Тогда директор нашей школы, Ада Алексеевна, спросила коварно:
– А почему ты всех этому учил в туалете, тайком и шепотом?
Саша не знал ответа на этот вопрос. Действительно, почему? Откуда Саша знал, что учить этому друзей надо в туалете и шепотом? Конечно, это было инстинктивно. Но Саша не знал этого слова, потому что был третьеклассником, и он молчал.
Тогда директриса, полагая, что Сашу почти надломала и нужно надавить еще чуть-чуть, чтобы он выдал имена своих опасных покровителей, вызвала из нашего класса нескольких девочек, самых красивых, поставила Сашу перед ними и сказала:
– Смотрите, девочки. Перед вами – онанист!
Директриса думала, что для Саши это будет позор.
Но это был не позор, это был звездный час – в жизни героя, кстати, иногда они довольно тесно смыкаются, даже накладываются. Девочки не стали смеяться. Одна из девочек, Наташа Лареску – забегая вперед, скажу, она потом играла на бас-гитаре в рок-группе, потом стала проституткой, потом наркоманкой, но это было позже намного, уж очень сильно вперед забежал, – спросила с интересом:
– А что это такое – онанист?
Тогда директриса приказала Саше при девочках сделать то, что он показывал мальчикам. Ставка была на то, что Саша должен был сгореть со стыда, навсегда проклясть онанизм и назвать имена покровителей. Но ставка проиграла: Саша охотно показал девочкам то же, что мальчикам. Девочки покраснели, но смотрели на Сашу с большим интересом. Им понравилось. Это был крах педагогики. Педагогика – лженаука.

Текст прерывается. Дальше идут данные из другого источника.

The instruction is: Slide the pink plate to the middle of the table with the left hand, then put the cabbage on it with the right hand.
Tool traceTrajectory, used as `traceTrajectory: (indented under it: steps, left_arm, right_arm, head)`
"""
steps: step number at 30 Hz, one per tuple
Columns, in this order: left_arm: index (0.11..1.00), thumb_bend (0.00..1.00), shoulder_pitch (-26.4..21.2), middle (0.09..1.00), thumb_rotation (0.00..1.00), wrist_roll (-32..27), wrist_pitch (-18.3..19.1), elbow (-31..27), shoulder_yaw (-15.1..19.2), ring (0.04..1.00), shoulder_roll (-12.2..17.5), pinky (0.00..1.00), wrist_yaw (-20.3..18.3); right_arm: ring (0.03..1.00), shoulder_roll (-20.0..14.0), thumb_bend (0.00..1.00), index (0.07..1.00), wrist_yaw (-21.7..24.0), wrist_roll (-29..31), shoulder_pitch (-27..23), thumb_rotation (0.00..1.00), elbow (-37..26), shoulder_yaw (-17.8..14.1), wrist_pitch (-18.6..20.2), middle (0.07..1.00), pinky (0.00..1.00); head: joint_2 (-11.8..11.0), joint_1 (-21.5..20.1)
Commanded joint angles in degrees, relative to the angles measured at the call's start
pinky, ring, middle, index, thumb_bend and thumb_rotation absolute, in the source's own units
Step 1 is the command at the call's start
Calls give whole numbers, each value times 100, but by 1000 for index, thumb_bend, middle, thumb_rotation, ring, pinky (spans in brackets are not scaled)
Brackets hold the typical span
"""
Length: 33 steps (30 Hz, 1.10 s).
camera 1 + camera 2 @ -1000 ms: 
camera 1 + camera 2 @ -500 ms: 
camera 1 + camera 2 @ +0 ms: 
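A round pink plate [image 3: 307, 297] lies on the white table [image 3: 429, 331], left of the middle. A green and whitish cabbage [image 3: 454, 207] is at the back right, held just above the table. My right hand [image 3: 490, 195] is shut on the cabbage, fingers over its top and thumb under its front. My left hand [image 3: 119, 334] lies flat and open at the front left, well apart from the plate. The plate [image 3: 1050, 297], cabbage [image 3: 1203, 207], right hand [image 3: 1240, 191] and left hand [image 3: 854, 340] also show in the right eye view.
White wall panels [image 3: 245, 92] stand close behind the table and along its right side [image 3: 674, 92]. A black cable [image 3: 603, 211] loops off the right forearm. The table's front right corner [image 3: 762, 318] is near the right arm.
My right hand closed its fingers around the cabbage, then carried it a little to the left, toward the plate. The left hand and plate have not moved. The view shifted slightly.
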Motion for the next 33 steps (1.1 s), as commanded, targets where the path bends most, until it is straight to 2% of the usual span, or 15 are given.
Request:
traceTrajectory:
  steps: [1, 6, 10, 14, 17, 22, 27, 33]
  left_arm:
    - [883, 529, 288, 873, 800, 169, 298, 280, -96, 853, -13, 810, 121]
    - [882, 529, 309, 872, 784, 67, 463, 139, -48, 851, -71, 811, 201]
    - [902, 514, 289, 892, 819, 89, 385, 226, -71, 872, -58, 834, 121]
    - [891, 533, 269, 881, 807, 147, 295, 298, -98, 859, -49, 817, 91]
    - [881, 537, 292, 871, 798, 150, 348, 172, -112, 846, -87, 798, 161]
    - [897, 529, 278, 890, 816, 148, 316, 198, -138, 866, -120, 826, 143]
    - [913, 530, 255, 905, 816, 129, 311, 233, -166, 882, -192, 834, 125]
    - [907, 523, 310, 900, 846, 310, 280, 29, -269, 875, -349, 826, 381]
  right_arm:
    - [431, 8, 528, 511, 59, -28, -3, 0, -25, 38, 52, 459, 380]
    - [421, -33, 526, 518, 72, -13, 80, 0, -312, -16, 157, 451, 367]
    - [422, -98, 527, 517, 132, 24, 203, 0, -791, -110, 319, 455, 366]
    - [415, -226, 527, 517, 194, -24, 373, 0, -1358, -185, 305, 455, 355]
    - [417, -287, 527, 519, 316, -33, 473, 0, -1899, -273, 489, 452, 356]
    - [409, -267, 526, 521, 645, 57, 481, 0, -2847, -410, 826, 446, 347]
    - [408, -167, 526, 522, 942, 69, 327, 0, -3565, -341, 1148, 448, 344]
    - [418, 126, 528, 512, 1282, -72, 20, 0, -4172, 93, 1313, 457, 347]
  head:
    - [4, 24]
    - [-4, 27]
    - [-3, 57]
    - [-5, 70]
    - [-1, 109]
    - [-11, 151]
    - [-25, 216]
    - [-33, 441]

Сашу Файзберга исключили из нашей школы, и он покатился по наклонной: часто дрался на улице, занимался карате. Учился он потом в другой школе, спортивной, говорили, что там директор бьет учеников лицом об парту, а иногда старшеклассники били директора, когда удавалось подловить его вечером на улице, синего, и оставались безнаказанными, потому что директор наутро после синьки ничего не помнил. Он был бывшим спортсменом, боксером, и у него был поврежден мозг.
Но в нашей школе Саша Файзберг навсегда остался легендой. Так бывает: героя могут отовсюду исключить и выгнать, но он все равно остается там, откуда его исключили, – остается легендой. Саша был первый и последний третьеклассник в истории школы, который дрочил на глазах самых красивых девочек и директора, более того, дрочил по приказу директора, и лучших девочек привели ему тоже по приказу директора. Конечно, он был герой. Как героя, его украшает и возвышает то, что он об этом не знал. Герой часто не знает, кто он.
Много лет спустя я встретил однажды Сашу Файзберга на улице. Саша стал успешным бизнесменом. Я тепло поблагодарил его за все, чему он научил меня и всех ребят тогда, в школе. Саше было приятно, что я помнил его все эти годы. Он даже смутился и сказал:
– Да ладно, не за что. Будет чё надо, звони мне прямо в офис.
И дал визитку.
Как видно из этой истории, героем человек может стать, пропагандируя что угодно, даже самые простые вещи. Главное – ничего не бояться.